One way to solve this is to give the agent access to its own code/knowledge about itself, and have it condition on that knowledge. That is essentially what Wei Dai’s Updateless Decision Theory (UDT) does- it doesn’t update its knowledge about its code based on its decision (thus the name). UDT still works on the Prisoner’s Dilemma, because the agent doesn’t know what decision its code will output until it has made the decision, so it still needs to update Omega’s (by assumption, accurate) prediction of its output based on its actual output. (Decision theories, in general, can’t condition on their output- doing so leads to the five-and-ten problem. So UDT doesn’t start out knowing whether it is the kind of agent that one-boxes or two-boxes- though it does start out knowing its own (genetic or computer) code.)
(This comment would probably be significantly improved by having diagrams. I may add some at some point.)

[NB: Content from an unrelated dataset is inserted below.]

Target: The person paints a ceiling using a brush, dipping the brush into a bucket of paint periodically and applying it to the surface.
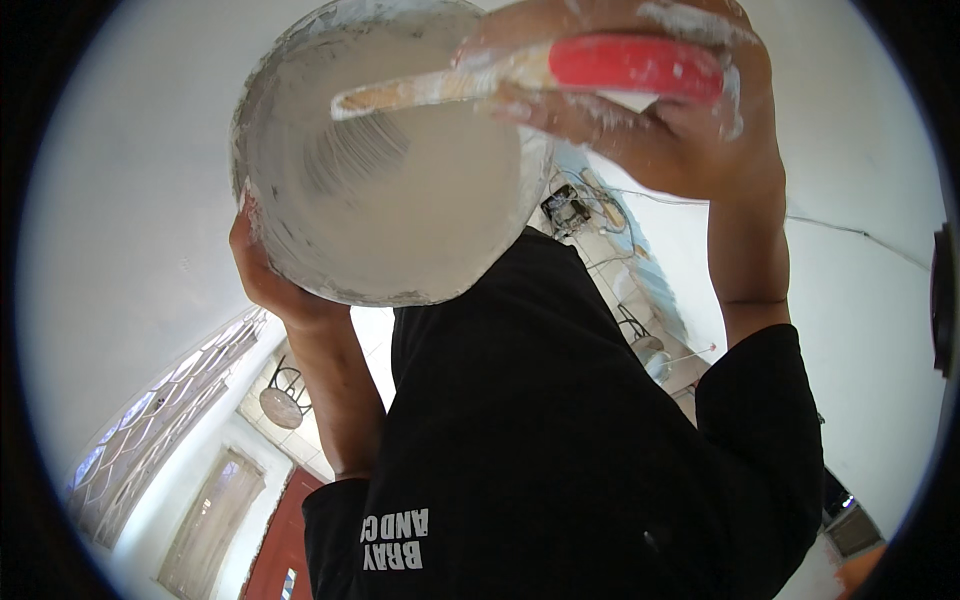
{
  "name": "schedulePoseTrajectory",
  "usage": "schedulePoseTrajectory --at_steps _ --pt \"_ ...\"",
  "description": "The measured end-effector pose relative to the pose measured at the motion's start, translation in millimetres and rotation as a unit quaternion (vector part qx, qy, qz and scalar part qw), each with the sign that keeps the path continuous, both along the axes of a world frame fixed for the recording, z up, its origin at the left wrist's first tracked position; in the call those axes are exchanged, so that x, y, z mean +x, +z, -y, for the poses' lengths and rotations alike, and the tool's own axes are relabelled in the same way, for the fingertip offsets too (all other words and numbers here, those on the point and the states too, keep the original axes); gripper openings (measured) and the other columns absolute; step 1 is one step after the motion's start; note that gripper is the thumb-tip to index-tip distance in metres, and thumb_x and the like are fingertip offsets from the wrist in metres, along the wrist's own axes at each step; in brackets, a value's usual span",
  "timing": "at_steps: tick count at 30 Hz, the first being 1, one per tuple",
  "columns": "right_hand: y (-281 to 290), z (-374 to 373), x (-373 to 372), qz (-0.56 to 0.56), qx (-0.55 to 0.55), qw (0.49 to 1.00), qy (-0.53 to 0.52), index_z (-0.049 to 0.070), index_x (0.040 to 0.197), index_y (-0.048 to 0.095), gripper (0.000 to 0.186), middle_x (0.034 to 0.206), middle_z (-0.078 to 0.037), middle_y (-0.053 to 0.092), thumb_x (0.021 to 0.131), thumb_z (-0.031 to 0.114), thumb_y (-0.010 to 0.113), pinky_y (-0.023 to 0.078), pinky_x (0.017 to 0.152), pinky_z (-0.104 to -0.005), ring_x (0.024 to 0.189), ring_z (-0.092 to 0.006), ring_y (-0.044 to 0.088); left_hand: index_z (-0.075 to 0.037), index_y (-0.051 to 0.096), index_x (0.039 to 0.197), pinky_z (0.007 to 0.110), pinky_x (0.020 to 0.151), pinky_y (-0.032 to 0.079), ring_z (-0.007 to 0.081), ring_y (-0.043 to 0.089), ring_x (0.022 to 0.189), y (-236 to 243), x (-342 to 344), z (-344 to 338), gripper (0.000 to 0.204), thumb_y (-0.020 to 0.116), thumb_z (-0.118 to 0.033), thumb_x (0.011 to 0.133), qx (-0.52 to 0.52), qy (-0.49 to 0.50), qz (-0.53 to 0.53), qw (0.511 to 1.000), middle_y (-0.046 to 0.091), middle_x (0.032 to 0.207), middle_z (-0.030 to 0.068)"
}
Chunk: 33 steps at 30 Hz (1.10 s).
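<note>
Two bare hands work apart in the upper half of the frame, each clasped on its own object. The right hand [705,150], flecked with white, is wrapped around a red-handled tool [640,68], likely a brush, at upper right. The left hand [262,262] grips a round, crusted container [400,301] from its lower-left side; any fingers beneath it are out of sight.

The tool's long axis runs nearly level across the picture, the red end at right and the pale, smeared tip pointing left over the container's mouth. The pale grey mix [430,205] inside thus lies to the left of the right hand and below it in the frame. That hand is nearer the tip, while the left hand is nearer the container's outer wall. Whether the tip touches the mix cannot be told; curved streaks mark the mix just beneath it.

Below the container, a black shirt [560,420] fills the lower centre. Farther out, a dark box [566,210] rests on the tiled floor right of centre, a round-seated stool [283,408] stands at lower left, and a patterned window grille [165,415] lines the left edge.
</note>
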State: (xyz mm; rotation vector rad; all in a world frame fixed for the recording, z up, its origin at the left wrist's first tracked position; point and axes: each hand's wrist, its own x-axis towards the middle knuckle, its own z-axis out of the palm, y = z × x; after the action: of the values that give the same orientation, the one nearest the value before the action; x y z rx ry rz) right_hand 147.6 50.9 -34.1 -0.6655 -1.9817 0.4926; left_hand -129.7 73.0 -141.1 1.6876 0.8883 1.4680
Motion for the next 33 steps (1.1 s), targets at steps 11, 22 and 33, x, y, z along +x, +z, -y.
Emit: schedulePoseTrajectory --at_steps 11,22,33 --pt "-25.3 -44.2 -15.5 0.014 0.321 0.946 -0.036 -0.001 0.093 0.057 0.034 0.095 -0.016 0.060 0.066 0.008 0.077 0.050 0.063 -0.0243 0.077 -0.0181 0.063 0.009 0.046 0.113 0.035 0.073 0.052 0.0245 0.060 0.090 -0.8 -3.4 -7.6 0.033 0.047 -0.008 0.085 0.059 0.062 -0.028 0.996 0.058 0.102 0.0192" --pt "-27.1 -37.6 -24.1 -0.142 0.076 0.986 -0.048 -0.003 0.087 0.060 0.029 0.073 -0.012 0.060 0.068 0.013 0.075 0.047 0.058 -0.0301 0.056 -0.0203 0.057 0.007 0.043 0.116 0.036 0.074 0.053 0.0268 0.060 0.090 -7.6 -4.8 -10.6 0.036 0.051 -0.009 0.084 0.103 0.069 -0.027 0.992 0.056 0.106 0.0218" --pt "2.7 10.4 -23.2 0.051 -0.153 0.984 -0.071 0.013 0.105 0.063 0.038 0.097 -0.010 0.064 0.069 0.018 0.074 0.049 0.079 -0.0359 0.084 -0.0232 0.063 0.002 0.045 0.119 0.033 0.085 0.044 0.0241 0.054 0.100 9.7 11.7 -13.5 0.049 0.026 -0.034 0.090 -0.346 -0.082 0.288 0.889 0.053 0.113 0.0165"
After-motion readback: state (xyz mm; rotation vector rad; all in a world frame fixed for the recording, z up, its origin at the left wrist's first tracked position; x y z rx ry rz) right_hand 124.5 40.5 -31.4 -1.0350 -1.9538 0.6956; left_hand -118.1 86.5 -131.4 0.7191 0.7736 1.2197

Correct: P(Cancer|Smoking) > P(Cancer). When I said P(O|A) = P(O), I was using A to denote “the decision to not smoke, for the purpose of avoiding cancer.” And this is given by the hypothesis of Smoker’s lesion. The whole premise is that once we correct for the presence of the genetic lesion (which causes both love of smoking and cancer) smoking is not independently associated with cancer. This also suggests that once we correct for love of smoking, smoking is not independently associated with cancer. So if you know that your reason for (not) smoking has nothing to do with how much you like smoking, then the knowledge that you (don’t) smoke doesn’t make it seem any more (or less) likely that you’ll get cancer.
Ah, I see.
Unfortunately, “the decision to not smoke, for the purpose of avoiding cancer” and “the decision not to smoke, for any other reason” are not distinct actions. The actions available are simply “smoke” or “not smoke”. EDT doesn’t take prior information, like motives or genes, into account.
You can observe your preferences and hence take them into account.
Suppose that most people without the lesion find smoking disgusting, while most people with the lesion find it pleasurable. The lesion doesn’t affect your probability of smoking other than by affecting that taste.
The EDT says that should smoke if you find it pleasurable and you shouldn’t if you find it disgusting.
Is that explicitly forbidden by some EDT axiom? It seems quite natural for an EDT agent to know its own motives for its decision.
Figuring out what your options are is a hard problem for any decision theory, because it goes to the heart of what we mean by “could”. In toy problems like this, agents just have their options spoon-fed to them. I was trying to show that EDT makes the sensible decision, if it has the right options spoon-fed to it. This opens up at least the possibility that a general EDT agent (that figures out what its options are for itself) would work, because there’s no reason, in principle, why it can’t consider whether the statement “I decided to not smoke, for the purpose of avoiding cancer” would be good news or bad news.
Recognizing this as an option in the first place is a much more complicated issue. But recognizing “smoke” as an option isn’t trivial either. After all, you can’t smoke if there are no cigarettes available. So it seems to me that, if you’re a smoker who just found out about the statistics on smoking and cancer, then the relevant choice you have to make is whether to “decide to quit smoking based on this information about smoking and cancer.”